# Holy ****atauke Mushrooms! Some Questions About my Temporary Toy



## PhilGarber (Jun 29, 2009)

EDIT-Posted some photos taken with the lens. I know, the noise levels are terrifying.

Hi-

Behold, my lovely rental! This baby from Lensprotogo is a 70-200mm 2.8 IS 'L' Lens. After putting my camera around my neck, I can see where all the bad jokes come from.

Here are my few questions, please keep in mind this is my first IS or 'L' lens.

1: What's the difference from IS mode 1 and 2?

2: What's does it mean to focus at infinity? I've heard this term before. \

3: What does the switch that says 1.4m-Infinity and 2.5m-infinity mean?

4: Why does the focus ring work normally even  with AF on?


----------



## SrBiscuit (Jun 29, 2009)

i dont have any experience with canon, but i can answer #4.

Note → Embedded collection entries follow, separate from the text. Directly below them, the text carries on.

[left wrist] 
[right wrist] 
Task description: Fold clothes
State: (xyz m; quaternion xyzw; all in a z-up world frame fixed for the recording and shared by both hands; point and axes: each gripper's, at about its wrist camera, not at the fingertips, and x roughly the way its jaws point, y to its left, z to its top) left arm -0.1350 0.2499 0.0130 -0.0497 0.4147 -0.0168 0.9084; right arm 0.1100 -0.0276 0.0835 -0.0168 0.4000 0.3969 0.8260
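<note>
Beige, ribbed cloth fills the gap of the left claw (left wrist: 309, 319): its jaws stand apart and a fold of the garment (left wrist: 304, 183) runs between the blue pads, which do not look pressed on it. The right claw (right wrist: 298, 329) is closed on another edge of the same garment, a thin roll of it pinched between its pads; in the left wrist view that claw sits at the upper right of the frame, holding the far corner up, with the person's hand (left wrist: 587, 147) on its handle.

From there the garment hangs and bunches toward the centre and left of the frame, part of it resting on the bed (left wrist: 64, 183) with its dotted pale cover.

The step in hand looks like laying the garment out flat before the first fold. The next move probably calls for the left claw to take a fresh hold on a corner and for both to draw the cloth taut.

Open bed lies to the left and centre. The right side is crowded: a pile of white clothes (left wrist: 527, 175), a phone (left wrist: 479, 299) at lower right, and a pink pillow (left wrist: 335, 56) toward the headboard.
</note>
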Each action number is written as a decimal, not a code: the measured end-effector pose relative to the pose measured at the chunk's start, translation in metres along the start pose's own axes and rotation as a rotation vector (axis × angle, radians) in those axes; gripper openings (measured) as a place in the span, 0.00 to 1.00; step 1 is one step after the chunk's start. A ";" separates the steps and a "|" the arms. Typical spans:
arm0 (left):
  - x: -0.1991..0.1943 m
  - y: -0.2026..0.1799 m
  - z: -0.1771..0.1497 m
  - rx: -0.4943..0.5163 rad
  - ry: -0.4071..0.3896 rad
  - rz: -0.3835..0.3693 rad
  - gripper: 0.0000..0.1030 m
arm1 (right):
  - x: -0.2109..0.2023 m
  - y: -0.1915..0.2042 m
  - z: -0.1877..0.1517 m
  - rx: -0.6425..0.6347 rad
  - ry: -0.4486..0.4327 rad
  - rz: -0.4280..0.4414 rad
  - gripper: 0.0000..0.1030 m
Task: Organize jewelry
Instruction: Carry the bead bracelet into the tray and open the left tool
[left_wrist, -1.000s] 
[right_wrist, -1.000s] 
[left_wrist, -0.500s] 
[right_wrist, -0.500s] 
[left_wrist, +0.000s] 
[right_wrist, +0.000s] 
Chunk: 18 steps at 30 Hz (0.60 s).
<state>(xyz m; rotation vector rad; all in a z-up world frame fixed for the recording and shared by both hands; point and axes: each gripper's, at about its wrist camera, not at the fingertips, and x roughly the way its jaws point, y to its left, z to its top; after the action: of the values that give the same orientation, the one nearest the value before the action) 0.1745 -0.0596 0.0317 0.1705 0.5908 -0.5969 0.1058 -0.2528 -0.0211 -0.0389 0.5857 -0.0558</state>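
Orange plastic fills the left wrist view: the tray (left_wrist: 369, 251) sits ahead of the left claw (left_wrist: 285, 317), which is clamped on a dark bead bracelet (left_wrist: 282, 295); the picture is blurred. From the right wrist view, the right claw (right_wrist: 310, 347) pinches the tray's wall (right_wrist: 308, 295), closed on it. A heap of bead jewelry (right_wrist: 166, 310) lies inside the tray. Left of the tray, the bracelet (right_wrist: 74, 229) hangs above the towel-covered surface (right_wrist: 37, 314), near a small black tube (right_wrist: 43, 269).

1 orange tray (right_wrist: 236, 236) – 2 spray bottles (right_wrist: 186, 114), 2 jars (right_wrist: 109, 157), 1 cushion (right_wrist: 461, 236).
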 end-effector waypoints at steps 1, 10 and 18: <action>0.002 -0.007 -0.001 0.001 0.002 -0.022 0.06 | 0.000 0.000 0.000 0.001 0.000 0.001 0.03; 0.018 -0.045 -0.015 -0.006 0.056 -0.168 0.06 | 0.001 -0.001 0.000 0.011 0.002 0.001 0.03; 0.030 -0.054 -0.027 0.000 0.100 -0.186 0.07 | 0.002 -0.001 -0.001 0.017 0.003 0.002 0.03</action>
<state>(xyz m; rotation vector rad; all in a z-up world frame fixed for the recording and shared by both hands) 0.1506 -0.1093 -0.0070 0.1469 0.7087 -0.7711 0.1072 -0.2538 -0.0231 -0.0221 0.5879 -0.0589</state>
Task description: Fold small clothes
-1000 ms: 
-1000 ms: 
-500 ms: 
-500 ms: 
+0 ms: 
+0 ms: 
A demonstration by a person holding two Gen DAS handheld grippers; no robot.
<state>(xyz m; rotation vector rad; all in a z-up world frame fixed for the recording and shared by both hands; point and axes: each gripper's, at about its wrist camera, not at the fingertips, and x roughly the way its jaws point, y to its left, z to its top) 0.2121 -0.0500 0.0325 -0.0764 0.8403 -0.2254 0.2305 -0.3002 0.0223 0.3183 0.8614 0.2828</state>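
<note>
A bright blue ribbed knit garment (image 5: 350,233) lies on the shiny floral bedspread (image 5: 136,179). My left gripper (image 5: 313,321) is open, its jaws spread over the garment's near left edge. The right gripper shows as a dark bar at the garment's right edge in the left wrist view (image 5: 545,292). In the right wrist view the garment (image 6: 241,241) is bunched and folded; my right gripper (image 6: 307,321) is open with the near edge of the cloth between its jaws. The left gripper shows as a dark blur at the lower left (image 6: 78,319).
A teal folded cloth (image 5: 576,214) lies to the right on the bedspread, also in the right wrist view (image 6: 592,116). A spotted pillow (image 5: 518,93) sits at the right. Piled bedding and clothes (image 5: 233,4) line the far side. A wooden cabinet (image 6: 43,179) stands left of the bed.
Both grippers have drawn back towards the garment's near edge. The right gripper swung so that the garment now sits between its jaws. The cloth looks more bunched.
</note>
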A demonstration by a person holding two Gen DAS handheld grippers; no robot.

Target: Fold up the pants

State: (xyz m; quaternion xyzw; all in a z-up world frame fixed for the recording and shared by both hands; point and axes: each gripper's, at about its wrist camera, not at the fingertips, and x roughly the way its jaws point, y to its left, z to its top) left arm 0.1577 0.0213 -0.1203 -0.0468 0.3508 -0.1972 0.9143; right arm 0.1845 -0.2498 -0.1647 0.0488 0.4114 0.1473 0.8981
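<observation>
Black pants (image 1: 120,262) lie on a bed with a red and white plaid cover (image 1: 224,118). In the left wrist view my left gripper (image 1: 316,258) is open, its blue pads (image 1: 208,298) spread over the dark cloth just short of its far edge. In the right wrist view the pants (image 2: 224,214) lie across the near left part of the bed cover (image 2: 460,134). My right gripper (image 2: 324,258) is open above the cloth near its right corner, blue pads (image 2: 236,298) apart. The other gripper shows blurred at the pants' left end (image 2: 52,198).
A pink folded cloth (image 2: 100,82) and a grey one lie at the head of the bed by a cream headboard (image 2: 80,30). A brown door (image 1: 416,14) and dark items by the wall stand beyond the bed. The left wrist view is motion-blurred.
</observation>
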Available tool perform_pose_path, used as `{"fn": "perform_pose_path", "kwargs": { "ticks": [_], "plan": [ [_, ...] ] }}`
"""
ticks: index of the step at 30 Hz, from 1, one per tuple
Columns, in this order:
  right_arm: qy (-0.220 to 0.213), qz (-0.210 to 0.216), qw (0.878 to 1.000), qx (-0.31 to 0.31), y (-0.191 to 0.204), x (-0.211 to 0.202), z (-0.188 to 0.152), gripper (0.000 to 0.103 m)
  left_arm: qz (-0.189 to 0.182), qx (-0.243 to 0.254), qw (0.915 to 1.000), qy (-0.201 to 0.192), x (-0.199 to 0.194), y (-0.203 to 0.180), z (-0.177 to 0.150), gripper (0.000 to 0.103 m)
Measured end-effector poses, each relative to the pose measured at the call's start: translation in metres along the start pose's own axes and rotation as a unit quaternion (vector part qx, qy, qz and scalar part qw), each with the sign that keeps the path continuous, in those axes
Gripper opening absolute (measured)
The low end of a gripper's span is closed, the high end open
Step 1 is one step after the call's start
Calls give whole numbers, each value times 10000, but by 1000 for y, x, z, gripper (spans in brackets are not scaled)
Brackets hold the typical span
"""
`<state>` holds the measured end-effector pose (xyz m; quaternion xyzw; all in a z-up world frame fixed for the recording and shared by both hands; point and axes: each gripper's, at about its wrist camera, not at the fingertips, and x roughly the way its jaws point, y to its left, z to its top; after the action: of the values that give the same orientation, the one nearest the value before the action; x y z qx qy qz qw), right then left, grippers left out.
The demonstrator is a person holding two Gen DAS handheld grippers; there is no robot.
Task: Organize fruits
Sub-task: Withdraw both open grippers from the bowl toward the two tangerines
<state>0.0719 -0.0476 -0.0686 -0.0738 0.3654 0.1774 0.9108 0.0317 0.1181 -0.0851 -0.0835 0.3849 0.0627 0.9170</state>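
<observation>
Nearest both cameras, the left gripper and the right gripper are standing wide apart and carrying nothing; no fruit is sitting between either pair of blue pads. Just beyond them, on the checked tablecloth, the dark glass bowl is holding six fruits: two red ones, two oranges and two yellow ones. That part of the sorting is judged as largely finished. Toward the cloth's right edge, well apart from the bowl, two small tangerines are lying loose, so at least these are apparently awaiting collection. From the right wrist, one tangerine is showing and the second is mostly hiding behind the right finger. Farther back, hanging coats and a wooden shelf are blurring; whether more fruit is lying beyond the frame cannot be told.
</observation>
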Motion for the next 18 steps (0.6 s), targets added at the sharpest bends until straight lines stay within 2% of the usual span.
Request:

it makes it much more convenient to make fine adjustments without having to switch to manual mode. i have it on my 18-70, and i like it...i dont use it often, but it;s nice to know it;s there.

thats a sweet lens.
have fun!


----------



## Dylan-Fishman (Jun 29, 2009)

Zebra camera! can't answer any of those questions.... sorry. Sweet lens though


----------



## PhilGarber (Jun 29, 2009)

Thanks Biscuit!


----------



## PhilGarber (Jun 29, 2009)

Thanks Dylan. Just wishin' it were mine.


----------



## kundalini (Jun 29, 2009)

PhilGarber said:


> 3: What does the switch that says 1.4m-Infinity and 2.5m-infinity mean?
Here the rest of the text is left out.